## Your task
Using the data that follows, report how many lines include "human"; output no other text.

** Opening Source data block **

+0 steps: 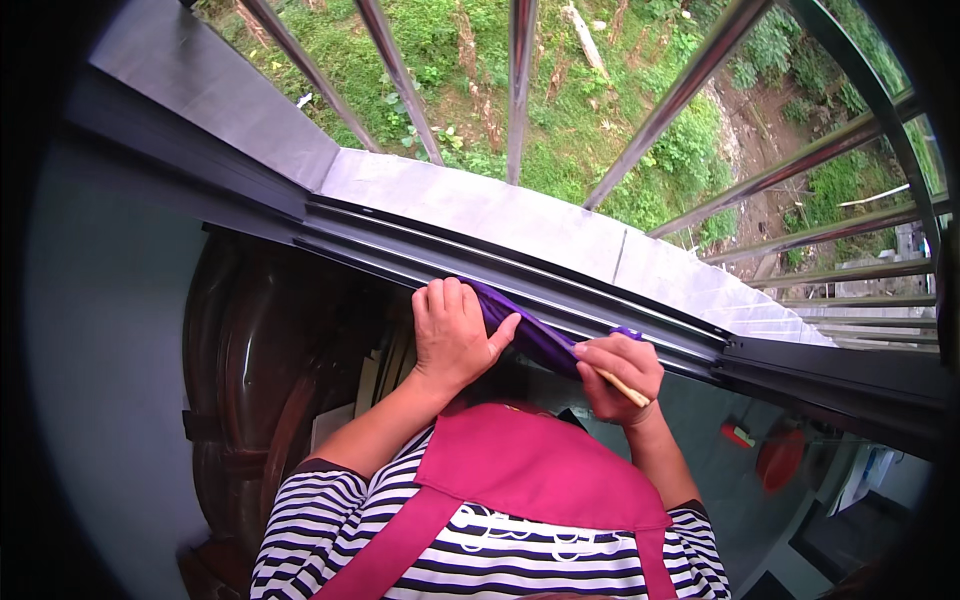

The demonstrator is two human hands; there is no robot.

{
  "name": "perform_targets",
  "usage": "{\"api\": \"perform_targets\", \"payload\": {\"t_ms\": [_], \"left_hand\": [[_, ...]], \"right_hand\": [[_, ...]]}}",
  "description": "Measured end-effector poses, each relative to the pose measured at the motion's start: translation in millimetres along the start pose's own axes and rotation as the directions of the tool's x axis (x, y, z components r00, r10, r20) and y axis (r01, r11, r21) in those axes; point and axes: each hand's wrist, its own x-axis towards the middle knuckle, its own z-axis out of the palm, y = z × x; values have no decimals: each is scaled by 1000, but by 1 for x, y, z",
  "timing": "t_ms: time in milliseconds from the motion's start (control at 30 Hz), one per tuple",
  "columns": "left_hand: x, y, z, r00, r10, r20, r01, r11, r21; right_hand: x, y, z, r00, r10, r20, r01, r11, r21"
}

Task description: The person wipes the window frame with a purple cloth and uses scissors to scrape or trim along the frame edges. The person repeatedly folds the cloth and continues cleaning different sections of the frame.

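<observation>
My left hand (454,330) grips one end of a purple cloth (536,341), its fingers over the inner edge of the dark window track (450,244). From there the cloth stretches across to my right hand (622,375), hanging partly below the frame's inner edge. Pinched in my right hand is a pair of thin wooden sticks (626,388), like chopsticks, their pale ends poking out towards me. Their far ends cannot be made out against the cloth. A bit of purple fabric also shows beyond my right fingers.
Outside the track runs a pale tiled sill (480,191) with metal window bars (517,97) beyond it. A dark, glossy piece of wooden furniture (255,337) stands at lower left. On the right, a red basin-like object (780,457) is near the wall.
</observation>
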Motion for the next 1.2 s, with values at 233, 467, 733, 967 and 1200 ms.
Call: {"api": "perform_targets", "payload": {"t_ms": [233, 467, 733, 967, 1200], "left_hand": [[18, 21, 14, 995, -71, 73, 62, 992, 110], [17, 42, 24, 992, -24, 127, 40, 991, -129], [17, 40, 29, 994, -4, 113, 23, 986, -166], [13, 25, 36, 1000, 10, 24, -3, 959, -285], [17, 55, 42, 997, 74, 32, -33, 742, -670]], "right_hand": [[-5, 21, -16, 985, 169, -16, -170, 985, -18], [1, -29, -47, 949, 272, -157, -278, 960, -17], [-17, -58, -71, 470, 743, 476, -769, 609, -192], [-107, -4, 47, 277, 916, 291, -829, 74, 555], [-104, 6, 92, 290, 943, 163, -773, 130, 621]]}}
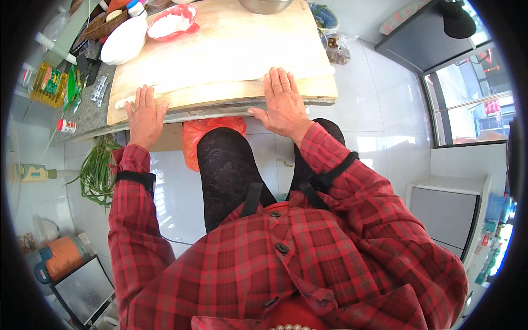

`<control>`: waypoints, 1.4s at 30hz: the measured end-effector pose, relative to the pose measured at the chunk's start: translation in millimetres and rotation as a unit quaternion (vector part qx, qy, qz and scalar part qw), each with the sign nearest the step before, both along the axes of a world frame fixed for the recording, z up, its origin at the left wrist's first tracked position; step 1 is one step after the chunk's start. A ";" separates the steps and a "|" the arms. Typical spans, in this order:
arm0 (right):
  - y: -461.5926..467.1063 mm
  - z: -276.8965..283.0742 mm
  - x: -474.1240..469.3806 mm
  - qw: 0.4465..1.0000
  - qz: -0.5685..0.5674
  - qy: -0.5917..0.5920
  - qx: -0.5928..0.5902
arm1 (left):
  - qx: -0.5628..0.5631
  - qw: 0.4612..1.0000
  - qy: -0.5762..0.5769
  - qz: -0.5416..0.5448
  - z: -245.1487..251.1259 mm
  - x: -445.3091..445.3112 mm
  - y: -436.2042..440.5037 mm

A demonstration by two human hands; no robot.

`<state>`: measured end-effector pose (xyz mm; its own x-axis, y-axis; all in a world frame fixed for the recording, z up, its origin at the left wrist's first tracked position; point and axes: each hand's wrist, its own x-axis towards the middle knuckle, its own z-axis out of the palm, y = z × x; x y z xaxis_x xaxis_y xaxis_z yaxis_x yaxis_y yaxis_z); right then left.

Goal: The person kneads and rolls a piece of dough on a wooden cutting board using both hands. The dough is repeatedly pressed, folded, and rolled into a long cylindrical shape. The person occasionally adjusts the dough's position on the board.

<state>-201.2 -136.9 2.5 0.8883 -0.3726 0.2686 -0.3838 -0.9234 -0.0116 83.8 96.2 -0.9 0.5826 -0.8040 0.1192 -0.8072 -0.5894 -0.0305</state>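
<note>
Both hands lie flat across a long, pale wooden rolling pin (123,102) near the front edge of a wooden board (231,24). My left hand (145,117) rests palm down by the pin's left end, fingers stretched out and thumb apart. Toward the right end lies my right hand (284,99), its fingers also straight and its thumb spread to the left. Neither hand curls around the pin. A pale sheet, apparently dough (214,76), spreads behind and along the pin; glare hides its outline.
At the board's back left are a white bowl (123,43) and a red bowl of white powder (172,25). A metal bowl (266,5) stands at the far edge. Left on the counter is an oil bottle (48,84). A red plastic bag (192,144) hangs below the counter's front edge.
</note>
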 end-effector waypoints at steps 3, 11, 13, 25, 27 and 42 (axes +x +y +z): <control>-12.9 5.7 -2.4 0.999 0.011 -0.007 0.038 | -0.033 0.997 0.008 0.062 11.9 -26.7 -34.3; -86.4 1.1 -1.6 0.997 -0.053 0.015 -0.047 | -0.093 0.972 0.033 -0.212 11.4 -153.4 -178.5; -95.2 -6.9 3.3 0.998 -0.052 -0.001 -0.040 | -0.073 0.977 0.053 -0.196 9.6 -157.7 -197.3; -175.7 -4.4 80.4 0.990 -0.124 -0.061 -0.010 | -0.024 0.992 0.093 -0.088 6.7 -90.4 -273.7; -195.2 -3.2 91.7 0.992 -0.124 -0.029 0.019 | -0.021 0.992 0.091 -0.084 3.7 -78.1 -280.2; -166.3 -13.0 58.6 0.968 -0.247 -0.047 0.022 | 0.022 0.985 0.107 -0.132 9.0 -88.4 -248.9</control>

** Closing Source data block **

## Finished exercise
2